— В Москве я однажды девицу видел… — раздался чей-то голос среди общего молчания.
— Позвольте-с! — сурово прервал Крамольников, — об московской девице вы после расскажете, а теперь речь вот об чем. Позвольте вас спросить, господа мудрецы, отчего прежде был Стыд,* а теперь — нет его?
Крамольников скрестил на груди руки и неукоснительно требовал ответа.
— Ах, Крамольников! — произнес Тебеньков с явным оттенком нетерпения.
— Знаю я, что я Крамольников, но не в этом дело. Скажите, почему еще так недавно обыватель самого несомненно-заскорузлого пошиба, развивая тезис о пользе ежовых рукавиц, всегда оговаривался: «Знаю, мол, я, что ежовые рукавицы не составляют последнего слова науки, но что же делать, если без них нельзя обойтись? Погодите! потерпите! Придет время, когда нецелесообразность этого средства обнаружится сама собою; но при настоящих условиях оно представляет очень существеннее подспорье. Временное, коли хотите, и даже… не вполне нравственное, но тем не менее несомненное и необходимое!» Вот сколько было нужно оговорок, чтоб объяснить — не защитить, а только объяснить — ежовые рукавицы! Почему, спрашиваю я вас, этот заскорузлый человек не отстаивал ежовых рукавиц по существу, а только объяснял их, как явление временное, допускаемое, так сказать, с стесненным сердцем? И почему он ныне объявляет прямо: «Ежовые рукавицы — и средство и цель! кроме ежовых рукавиц, ничего нет и не будет!» Почему-с? А потому, государи мои, что когда-то у этого обывателя Стыд в глазах был, а теперь — и следа его нет! Вот.
Крамольников все больше и больше возвышал голос, а слушатели его все больше и больше жались и озирались по сторонам, испытывая сквозь открытые двери пространство, наполненное пестрыми кучками завсегдатаев. Некоторые из слушателей даже заносили ноги с намерением, при первом случае, улепетнуть.

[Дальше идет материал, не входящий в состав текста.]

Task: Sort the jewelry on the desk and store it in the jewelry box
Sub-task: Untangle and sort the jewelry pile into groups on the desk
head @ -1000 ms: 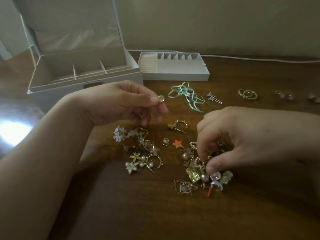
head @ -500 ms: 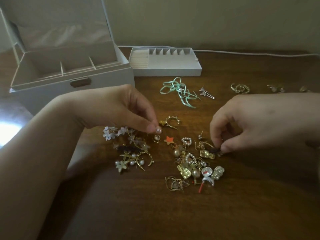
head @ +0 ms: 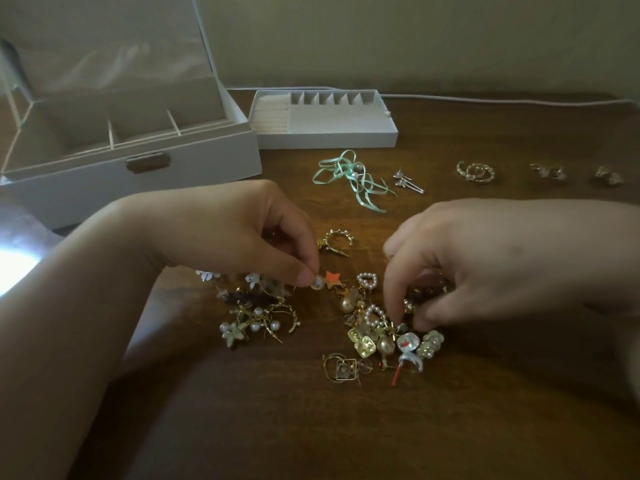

— Почему вы сами, господа, — не унимался Крамольников, — еще так недавно с охотой вступали в собеседование по поводу самых горячих вопросов жизни, а теперь вы не только уклоняетесь от подобных вопросов, но прямо стараетесь заглушить в себе эту потребность разговорами, человеческому естеству несвойственными? Не потому ли, что прежде вы чувствовали в сердцах ваших движение совести, а теперь — чувствуете только постыдные порывы самосохранения? Затем позвольте еще один нескромный вопрос…
— Оставьте, Крамольников! — раздалось несколько голосов, — положительно вы делаетесь невозможны!
— Кто? я невозможен? — уже полным голосом возопил Крамольников, — я, который довел свои требования до минимума? я, который, ввиду суровой действительности, добровольно отказался от заветнейших мечтаний жизни и подчинил их представлениям возможного, доступного и благовременного? я, который, подобно алчущему еленю, искал чистых струй для утоления угнетавшей меня жажды и вместо того удовлетворял ее словами: «Подождите! потерпите!?», я, который, в надежде славы и добра,* с восхищением повторял: «Наше время не время широких задач?!?», я, который целым рядом передовиц доказывал, что на первый раз мы обязываемся довольствоваться щелкой… с тем, разумеется, чтоб щелка, расширяясь в строгой постепенности, образовала со временем соответствующее отверстие?! Я невозможен? я?!?!
Он кричал так громко, что в дверях уже показалось несколько ябеднических голов. В рядах либрпансёров обнаружилось серьезное беспокойство, чуть не смятение, и ноги их решительнее прежнего начали заноситься по направлению к выходу. Заметив это движение, Крамольников простер руки, как бы удерживая беглецов. В этой позе он напоминал собой капельмейстера, который начал назначенный в программе Concertstück[17] и уже не может не довести его до конца. Всецело поглощенный горькими впечатлениями дня, он утратил всякое представление о времени и месте. Вперив глаза в пространство, он, казалось, отыскал в нем какое-то лучезарное мелькание, которое заставило его позабыть и о слушателях, и об инстинктах самосохранения, заставлявших этих слушателей смотреть на всякое «проявление» или «оказательство», как на скандал, который сам по себе, помимо злостных комментариев, может запутать и обвиноватить целую массу совсем неприкосновенных людей.